Writer and photographer Fiona Stocker.

What troubled him further was the bigger picture, in which automation of the food supply chain left the consumer free to “consume with abandon”, forgetting about the sacrifices made by the animals themselves. It was, he came to feel, an affluence that we take largely for granted.  

Over the years, Matt Crane, grew keen to run a different kind of farming business for himself, one that was sustainable and had good farming ethics as well as economics at its core. Raising animals outdoors, he believes, is an innately good way to spend one’s time, connecting us to nature, the Earth and the cycle of life. 

It wasn’t a large step from chickens to ducks. Whilst Crane had no direct experience of them, he assumed that if he could “grow half a million chickens”, a few thousand ducks was within reach. All duck meat in Tasmania at the time was imported frozen, with none farmed free range or sold fresh on the island. Duck, he felt, would be sought after in the island’s burgeoning food culture and would complement its wine. Tasmania’s cool climate is favourable for duck farming, and the premium price attracted by the end product makes a niche farming operation viable. 

It was a perfect combination of all the factors Crane sought. 

Here, fate took over. Moving back to Tasmania, Matt Crane stepped in to manage a small livestock feed company outside Launceston, where the owner offered him quarters in a ramshackle farmhouse – which had “no front door, no back door, and a mob of sheep living in it” – and the lease on some land in the breezy landscape between Launceston and Evandale.
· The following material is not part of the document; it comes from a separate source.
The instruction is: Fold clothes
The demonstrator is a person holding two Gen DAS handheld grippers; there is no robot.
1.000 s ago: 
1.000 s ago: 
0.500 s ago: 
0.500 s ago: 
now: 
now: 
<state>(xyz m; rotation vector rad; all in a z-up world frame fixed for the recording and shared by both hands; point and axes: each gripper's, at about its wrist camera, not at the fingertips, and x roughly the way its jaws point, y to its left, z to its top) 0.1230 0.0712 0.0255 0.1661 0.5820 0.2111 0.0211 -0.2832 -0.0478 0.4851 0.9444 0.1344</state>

Sloping paddocks protected by hawthorn hedges provided shade and shelter, while the winds which often scour the plains between Mount Lomond and the Western Tiers offered natural ventilation. 
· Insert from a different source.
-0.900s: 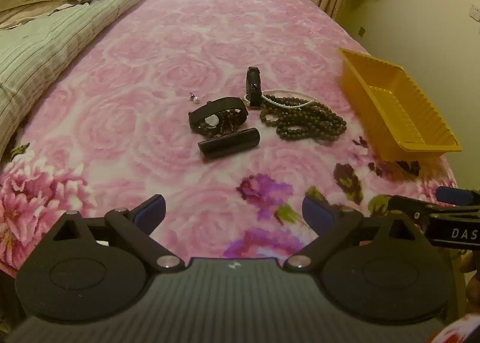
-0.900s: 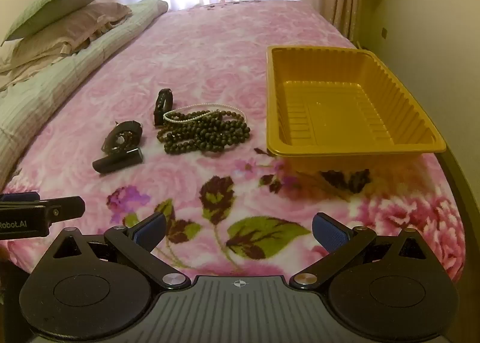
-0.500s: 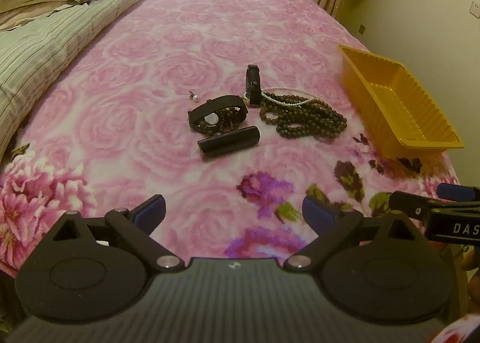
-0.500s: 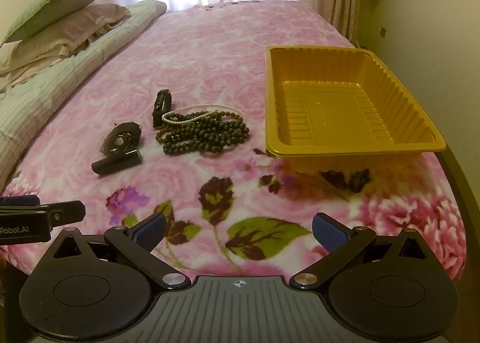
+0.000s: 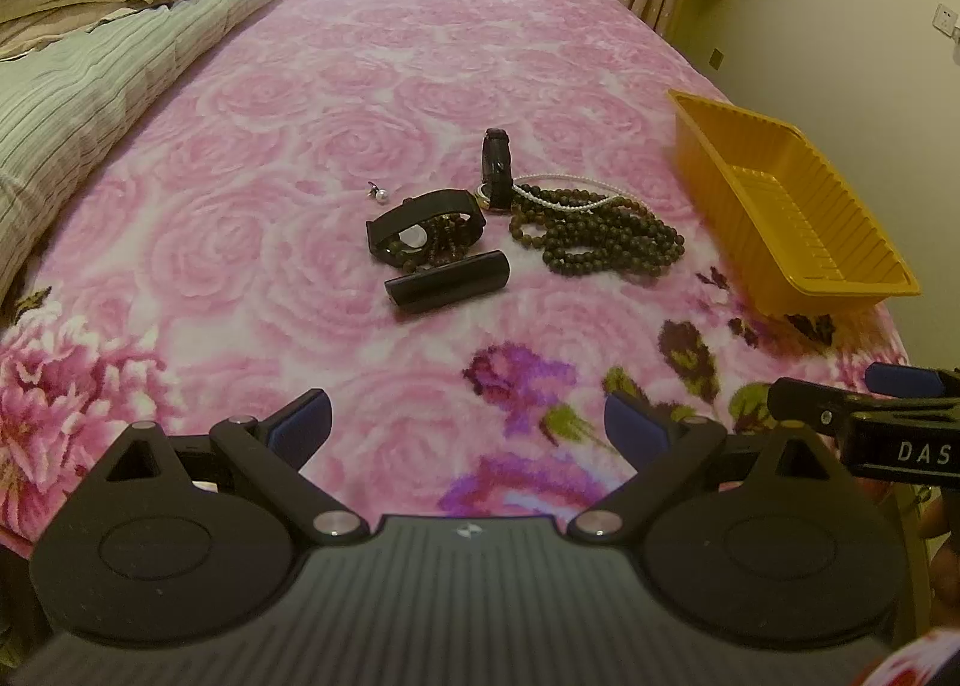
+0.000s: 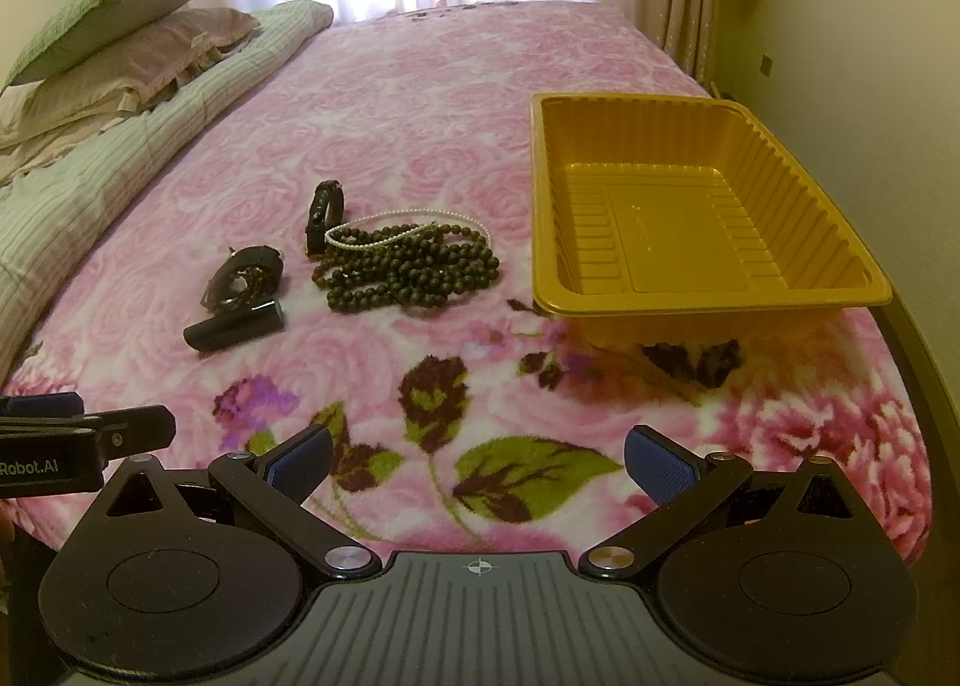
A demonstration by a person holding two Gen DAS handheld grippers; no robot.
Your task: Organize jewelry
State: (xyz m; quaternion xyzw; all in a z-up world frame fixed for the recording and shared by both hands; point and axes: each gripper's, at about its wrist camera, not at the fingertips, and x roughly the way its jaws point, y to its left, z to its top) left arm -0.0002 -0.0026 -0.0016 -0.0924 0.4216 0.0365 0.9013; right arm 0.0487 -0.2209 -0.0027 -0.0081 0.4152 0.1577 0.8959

Almost on a whim, Crane purchased a first batch of ducklings from Victoria. Growing these and breeding more, he measured how much they ate and charted growth rates. Those bred on the farm fared better than those imported, he noticed, most likely because they hadn’t experienced the stress of being flown across the Bass Strait as cargo when just a few days old. 

Over the past two years, he has scaled up to a flock of 120 breeding birds, a mix of peking and muscovy. These he cross-breeds for mulards, a French tradition which produces a hardy, calm-natured duck with natural hybrid vigour. 

Writer and photographer Fiona Stocker.

. . .

As we stroll across small paddocks between old sheds, ducks quack amiably and scoot about. A hosepipe with fogger attachment creates a cooling mist for them in the summer sun. Those under five weeks are housed in shelters made of aluminium, and shade cloth and “twenty bucks worth of screws”. Here they are protected from crows, and the shelters, mounted on sleds, are towed to fresh pasture every few days. 

One corner of an old shearing shed is now occupied by hatchery pens, where chicks spend their first few days on local wood shavings in a pool of yellow light, warmed by a heater. These creatures are at the far end of the spectrum from those birds that had just 13 seconds of the farmer’s time. The chicks at Strelleyfield come to recognise Crane and follow him around for their first week. After that, he says, “something clicks in their tiny brains and, like teenagers, they no longer want you around”.  

An industrial-scale incubator the size of a small truck roars away in another corner, with its precious cargo of eggs and hatchlings. Crane bends and pulls out a drawer, revealing a tray of eggs. Some are half cracked with a beak and feathers protruding, some topped by damp newly-hatched chicks who are fluffing up their feathers and taking stock. 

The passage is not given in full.